We should consider establishing either a congressional or presidential bipartisan commission to review and report on the sunsetting of provisions of the PATRIOT Act. Such a commission should consist of respected constitutional scholars and legal practitioners. I know commissions have, in the past, been misused. For example, they have been used to shield Congress or the Executive Branch from having to make difficult decisions. But, perhaps, in this instance, a review commission, with an appropriately distinguished membership, will allow us to take one small, but very important, step toward an informed and rational discussion of our antiterrorism efforts. If after a reasoned and informed debate, it becomes clear that public confidence in the government’s antiterrorism efforts would be substantially eroded if one or more provisions of the PATRIOT Act were not sunsetted, then so be it. We as a country should move on and the government continue to do all that it can to ensure the public’s safety.

Now back to the Israeli Supreme Court. That is a court that has had to deal with the difficult questions that are bound to arise in a society facing terror while at the same time, holding steadfast to the country’s democratic values. Its example teaches that a strong, vibrant and independent judiciary is critical to a free society.

And I know that it is important that the Department of Justice, which has more interactions with the judiciary than any other group of lawyers, as well as the private bar, do everything it can to ensure that this judicial independence is honored and respected. We need to attract great and good lawyers to the judiciary and keep them there. The confirmation process has got to become more civil and dignified. A president’s nominee should receive an up or down vote. We have also got to make certain that the Hatch-Leahy Judicial salary legislation becomes final. This measure I understand will restore the cost-of-living adjustments denied the judiciary the past several years and help reduce—in a small way—the gap between judicial salaries and private sector salaries and income.

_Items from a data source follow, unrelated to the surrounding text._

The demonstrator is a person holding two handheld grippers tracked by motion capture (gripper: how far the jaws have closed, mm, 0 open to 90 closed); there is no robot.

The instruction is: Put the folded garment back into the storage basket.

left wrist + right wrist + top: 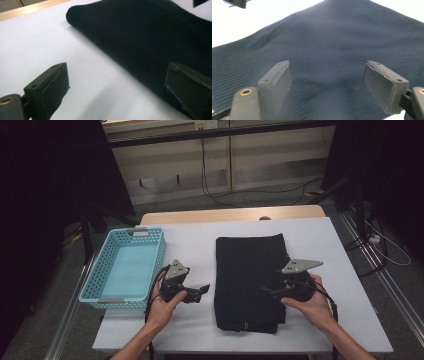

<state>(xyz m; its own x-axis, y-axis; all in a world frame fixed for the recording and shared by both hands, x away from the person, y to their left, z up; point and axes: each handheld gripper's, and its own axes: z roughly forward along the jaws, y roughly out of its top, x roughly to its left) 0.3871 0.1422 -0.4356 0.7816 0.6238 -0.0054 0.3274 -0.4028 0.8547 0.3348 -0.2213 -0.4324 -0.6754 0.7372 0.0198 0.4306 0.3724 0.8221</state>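
Observation:
A folded black cloth (250, 280) lies flat in the middle of the white table (320, 245). My left gripper (200, 292) rests on the table just left of the cloth's left edge, open and empty; in the left gripper view its jaws frame that edge of the cloth (150, 37). My right gripper (270, 291) hovers over the cloth's right half, open, jaws pointing left. In the right gripper view the ribbed dark cloth (324, 45) spreads beneath its wide-apart jaws.
A light blue perforated plastic basket (125, 267) stands at the table's left side, close to my left hand. Beyond the table's far wooden edge (230, 214) lie a grey floor and cables. Dark stands flank both sides.

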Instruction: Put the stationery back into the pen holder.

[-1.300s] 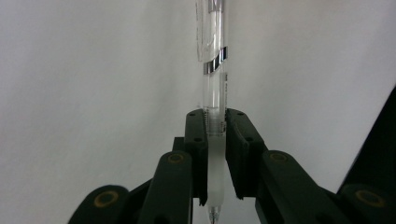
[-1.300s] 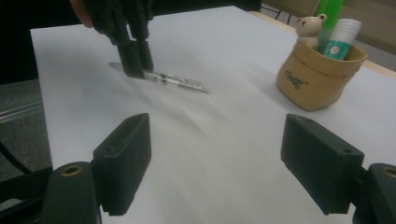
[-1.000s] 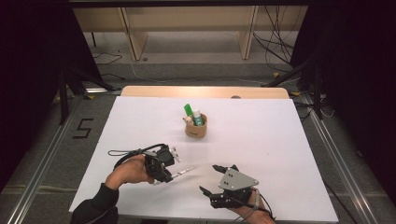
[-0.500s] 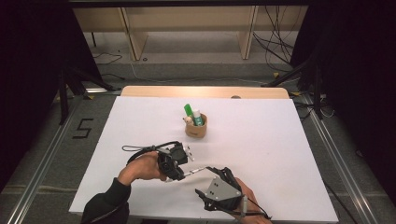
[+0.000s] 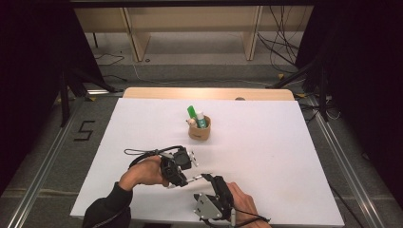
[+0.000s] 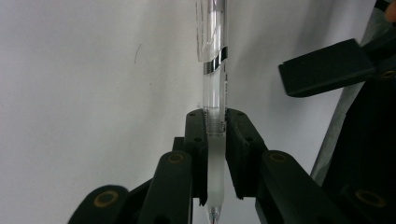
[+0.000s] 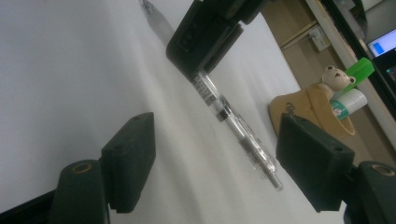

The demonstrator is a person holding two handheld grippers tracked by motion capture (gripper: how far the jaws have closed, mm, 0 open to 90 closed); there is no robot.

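pen [image 6: 214,135] is clamped by l gripper [image 6: 215,128]; r gripper [image 7: 215,154] is held wide open, empty, handover not yet done.

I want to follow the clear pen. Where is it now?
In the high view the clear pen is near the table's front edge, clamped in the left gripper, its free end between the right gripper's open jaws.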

Finally, I wade into the last topic with some trepidation. So, I’ll be very brief. I’ve been practicing law for 30 years and love and trust our justice system. It pains me to see Congress and the judiciary at acrimonious loggerheads over sentencing. Congress, by a large and by a wide bipartisan margin, and the Department of Justice during my tenure, believed that downward departure rates were excessive, especially in sex crime and child pornography cases. Many judges feel that the judiciary was ambushed by the restrictions on downward departures and other provisions of the Feeney Amendment and Protect Act. I never had a more difficult speech than the one I gave before the chief judges of the District Courts following enactment of the Feeney Amendment. I guess this debate is inevitable in light of the concerns raised over the 1984 Sentencing Guidelines. But like with our antiterrorism debate, the debate we should have on this issue must be nonpartisan, informed and dispassionate. I know the department and the judiciary are discussing these issues regularly. That’s good. As a private lawyer, I know I’m going to engage in the discussion and try to address these issues from the standpoint of what is best for the overall administration of justice and not from the standpoint of a narrow vantage point of a particular interest.

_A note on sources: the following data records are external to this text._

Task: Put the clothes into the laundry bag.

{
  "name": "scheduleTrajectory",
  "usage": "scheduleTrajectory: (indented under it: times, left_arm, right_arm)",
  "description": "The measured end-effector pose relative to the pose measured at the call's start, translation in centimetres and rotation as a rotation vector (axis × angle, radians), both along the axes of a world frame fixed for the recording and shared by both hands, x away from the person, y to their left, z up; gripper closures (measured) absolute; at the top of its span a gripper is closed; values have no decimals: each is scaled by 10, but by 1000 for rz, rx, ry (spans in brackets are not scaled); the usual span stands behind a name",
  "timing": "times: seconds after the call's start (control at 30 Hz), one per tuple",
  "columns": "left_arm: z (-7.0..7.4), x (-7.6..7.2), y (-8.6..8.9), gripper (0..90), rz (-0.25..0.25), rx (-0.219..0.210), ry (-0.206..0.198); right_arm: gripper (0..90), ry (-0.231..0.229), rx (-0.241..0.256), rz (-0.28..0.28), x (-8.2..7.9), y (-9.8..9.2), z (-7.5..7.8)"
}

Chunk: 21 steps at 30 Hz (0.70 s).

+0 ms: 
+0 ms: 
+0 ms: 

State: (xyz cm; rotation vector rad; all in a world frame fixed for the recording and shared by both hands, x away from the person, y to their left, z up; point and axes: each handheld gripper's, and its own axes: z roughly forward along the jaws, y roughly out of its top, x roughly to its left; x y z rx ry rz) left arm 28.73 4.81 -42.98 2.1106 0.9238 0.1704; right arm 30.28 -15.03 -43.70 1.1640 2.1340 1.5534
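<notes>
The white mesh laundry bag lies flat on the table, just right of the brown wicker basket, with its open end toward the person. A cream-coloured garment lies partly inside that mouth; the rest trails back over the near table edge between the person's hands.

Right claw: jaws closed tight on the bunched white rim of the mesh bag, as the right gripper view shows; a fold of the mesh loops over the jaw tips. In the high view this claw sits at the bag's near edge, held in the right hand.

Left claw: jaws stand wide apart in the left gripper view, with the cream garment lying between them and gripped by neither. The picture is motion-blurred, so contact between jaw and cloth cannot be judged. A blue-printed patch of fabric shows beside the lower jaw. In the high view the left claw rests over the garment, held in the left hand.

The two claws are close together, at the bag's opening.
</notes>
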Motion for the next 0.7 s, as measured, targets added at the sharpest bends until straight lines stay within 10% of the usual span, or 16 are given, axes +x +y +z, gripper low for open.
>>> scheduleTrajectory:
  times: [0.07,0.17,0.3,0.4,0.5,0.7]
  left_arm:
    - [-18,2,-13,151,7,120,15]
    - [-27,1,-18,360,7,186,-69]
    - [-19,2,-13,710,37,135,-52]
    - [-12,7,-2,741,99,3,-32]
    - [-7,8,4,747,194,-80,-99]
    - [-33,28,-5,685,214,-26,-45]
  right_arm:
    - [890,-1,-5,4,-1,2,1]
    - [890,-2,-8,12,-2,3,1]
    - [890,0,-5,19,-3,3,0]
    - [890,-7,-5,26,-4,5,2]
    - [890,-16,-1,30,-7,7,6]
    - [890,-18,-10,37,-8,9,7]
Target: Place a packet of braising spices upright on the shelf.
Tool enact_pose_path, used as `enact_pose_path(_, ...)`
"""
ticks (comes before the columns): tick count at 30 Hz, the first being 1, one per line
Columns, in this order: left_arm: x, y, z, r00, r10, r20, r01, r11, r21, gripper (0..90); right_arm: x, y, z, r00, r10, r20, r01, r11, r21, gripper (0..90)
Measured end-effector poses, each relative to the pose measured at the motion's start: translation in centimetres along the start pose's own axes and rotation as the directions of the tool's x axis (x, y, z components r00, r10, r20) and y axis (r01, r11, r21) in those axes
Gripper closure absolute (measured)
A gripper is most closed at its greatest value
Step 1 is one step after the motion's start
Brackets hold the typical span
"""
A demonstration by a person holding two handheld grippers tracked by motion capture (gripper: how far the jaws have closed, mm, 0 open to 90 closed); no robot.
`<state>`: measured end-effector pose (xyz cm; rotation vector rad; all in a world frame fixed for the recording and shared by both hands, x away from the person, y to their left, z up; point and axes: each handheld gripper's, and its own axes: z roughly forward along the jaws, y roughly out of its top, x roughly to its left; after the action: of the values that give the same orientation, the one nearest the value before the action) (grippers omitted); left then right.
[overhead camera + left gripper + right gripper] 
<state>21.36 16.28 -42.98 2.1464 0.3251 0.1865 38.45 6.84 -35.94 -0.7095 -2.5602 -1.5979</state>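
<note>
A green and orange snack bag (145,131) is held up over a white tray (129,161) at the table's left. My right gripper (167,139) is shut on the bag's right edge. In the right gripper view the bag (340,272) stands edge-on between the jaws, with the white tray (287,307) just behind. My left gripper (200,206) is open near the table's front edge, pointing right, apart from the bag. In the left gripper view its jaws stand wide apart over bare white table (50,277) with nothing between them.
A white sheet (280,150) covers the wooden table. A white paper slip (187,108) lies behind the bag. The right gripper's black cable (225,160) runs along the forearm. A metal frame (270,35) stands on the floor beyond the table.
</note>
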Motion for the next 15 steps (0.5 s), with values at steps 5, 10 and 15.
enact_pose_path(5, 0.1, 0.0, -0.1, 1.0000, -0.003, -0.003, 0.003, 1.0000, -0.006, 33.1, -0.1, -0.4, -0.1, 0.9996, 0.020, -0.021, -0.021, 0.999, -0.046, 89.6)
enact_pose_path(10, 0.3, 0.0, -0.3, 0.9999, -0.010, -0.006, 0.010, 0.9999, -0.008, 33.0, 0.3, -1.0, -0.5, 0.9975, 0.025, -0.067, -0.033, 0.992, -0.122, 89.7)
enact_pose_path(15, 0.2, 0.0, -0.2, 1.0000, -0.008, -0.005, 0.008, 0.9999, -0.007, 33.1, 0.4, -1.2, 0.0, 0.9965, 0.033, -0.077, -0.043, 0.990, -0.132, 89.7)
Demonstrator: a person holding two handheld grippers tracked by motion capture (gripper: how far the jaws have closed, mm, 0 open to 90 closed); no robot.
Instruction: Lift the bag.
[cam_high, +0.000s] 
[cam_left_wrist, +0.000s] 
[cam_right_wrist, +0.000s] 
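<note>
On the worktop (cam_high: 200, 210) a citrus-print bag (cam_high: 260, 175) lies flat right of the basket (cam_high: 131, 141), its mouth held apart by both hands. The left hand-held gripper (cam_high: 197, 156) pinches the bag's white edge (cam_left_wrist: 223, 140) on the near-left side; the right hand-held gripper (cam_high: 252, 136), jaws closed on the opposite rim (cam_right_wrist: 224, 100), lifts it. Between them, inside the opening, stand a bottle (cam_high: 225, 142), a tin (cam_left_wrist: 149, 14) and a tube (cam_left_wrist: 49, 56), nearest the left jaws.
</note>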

Chief Judge Lawrence Zatkoff of the Eastern District of Michigan recently said something I really agree with. He quoted Judge Calabresi of The Second Circuit who said, “an independent judiciary? is a pain in the neck to any government that wants to get things done.” Well, it is a pain – a wonderful pain that is desperately needed if our democratic society is to function under the rule of law that I know all of us cherish.

Thank you.

*NOTE: Mr. Thompson frequently speaks from notes and may depart from the speech as prepared. However, he stands behind the speech as presented in written format.